Se ne va -sportivamente parlando- un eroe. Un simbolo. Un’anima gentile.
Una persona gracile, fisicamente disgraziata, che è stata capace di scrivere la pagina sportiva più memorabile della storia italiana.
Perché il Mundial 1982 è -per distacco- l’impresa più grande di tutti i tempi, e la firma fu tutta sua, senza nulla togliere a Bearzot e compagni. Pablito. Rossi. Paolo Rossi.
Noi tutti lo abbiamo conosciuto più come commentatore televisivo in questi anni, e anche lì ci colpivano la sua pacatezza, la gentilezza, mai una parola o un commento fuori posto. Lui, che avrebbe voluto fare all’infinito quel giro di campo al Bernabeu con la Coppa del Mondo tra le mani. Lui, che visse il dramma della squalifica e trovò la forza di ritornare. Lui, che ha unito un paese, perché gli sportivi a volte fanno anche quello, segnando un’intera generazione e i sogni di bambino.
Sono figlio di un uomo che, in ventotto anni di calcio praticato, sarà venuto a vedermi giocare cinque volte al massimo. Non glie n’è mai fregato molto del calcio. Eppure, quando papà raccontava quelle sere di luglio, le tapparelle alzate, le stradine deserte, le case sintonizzate tutte sulla Rai, i caroselli partita dopo partita, io che ai tempi avevo solo tre anni avevo l’impressione di averle viste davvero quelle partite, di aver fatto parte attiva di quei festeggiamenti, di ricordare da sempre quelle esultanze, tanto era il pathos di papà: un uomo che non glie ne fregava nulla di calcio.

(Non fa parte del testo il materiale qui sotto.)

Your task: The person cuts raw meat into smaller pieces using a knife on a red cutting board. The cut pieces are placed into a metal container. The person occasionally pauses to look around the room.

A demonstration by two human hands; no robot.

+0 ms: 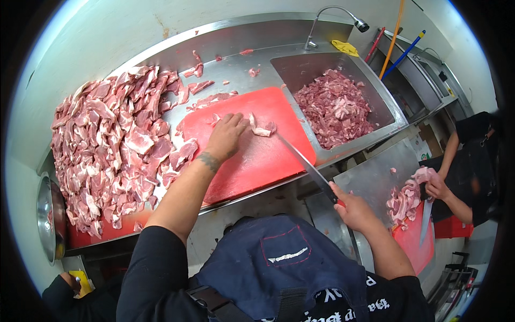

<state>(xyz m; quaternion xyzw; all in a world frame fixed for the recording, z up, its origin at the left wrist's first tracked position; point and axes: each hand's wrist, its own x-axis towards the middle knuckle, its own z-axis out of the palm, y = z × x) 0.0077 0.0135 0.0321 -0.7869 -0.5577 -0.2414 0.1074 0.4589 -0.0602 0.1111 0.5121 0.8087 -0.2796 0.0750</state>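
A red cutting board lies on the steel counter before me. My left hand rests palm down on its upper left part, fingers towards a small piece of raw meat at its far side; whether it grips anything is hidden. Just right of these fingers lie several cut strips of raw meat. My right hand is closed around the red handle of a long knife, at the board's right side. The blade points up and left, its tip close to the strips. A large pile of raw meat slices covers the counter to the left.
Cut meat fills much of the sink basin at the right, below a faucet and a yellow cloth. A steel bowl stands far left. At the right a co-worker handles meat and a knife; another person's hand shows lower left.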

Pablito è stato capace di raccogliere la passione di un Paese e di trasformarla in un amore vero, viscerale e per questo immortale. Lui, così esile. Così pallido. Così lontano dai fisicati di ieri e di oggi. Per questo Paolo Rossi è davvero un eroe.
Ci ha fatto scoprire -in quelle sere spagnole- che tutti potevamo essere Paolo Rossi. E che, in fondo, c’è un Paolo Rossi in ognuno di noi. Il lato bello della vita e dello sport. Poi, certo, aveva un tempismo e un senso della posizione in area di rigore impressionanti: un po’ Pippo Inzaghi, un po’ Gianluca Vialli. Tanto per citare alcuni attaccanti che lo presero a modello. E poi Baggio, Signori, Totti, Del Piero, Immobile. La scuola italiana degli pseudo centravanti alti meno di 1,80 m.
Con lo stesso spirito ha affrontato la malattia, diagnosticata in primavera. Senza proclami, basso profilo, circondato dagli affetti più cari. Anche negli ultimi giorni c’è molto eroismo. Adesso i funerali, nell’amata Vicenza. Forse non gli intitoleranno uno stadio. Forse si parlerà di lui solo per quel Mondiale, e mai del resto. Forse il suo sorriso gentile non farà mai troppo rumore.
Noi terremo tra le mani la sua umiltà. Ricorderemo quei salti dopo un gol che disegnavano un modo di vivere e intendere il calcio. Conserveremo la serietà dei giudizi e la leggerezza delle parole. In sottofondo le telecronache di Nando Martellini e negli occhi la pipa di Sandro Pertini.
Chiudo con le parole -bellissime- che ha usato per salutarlo Giovanni Trapattoni: “I giocatori non dovrebbero andarsene prima degli allenatori”.
Non dobbiamo mai vergognarci dell’amore per questo sport.
Paolo Rossi, detto Pablito, l’ha vissuto davvero.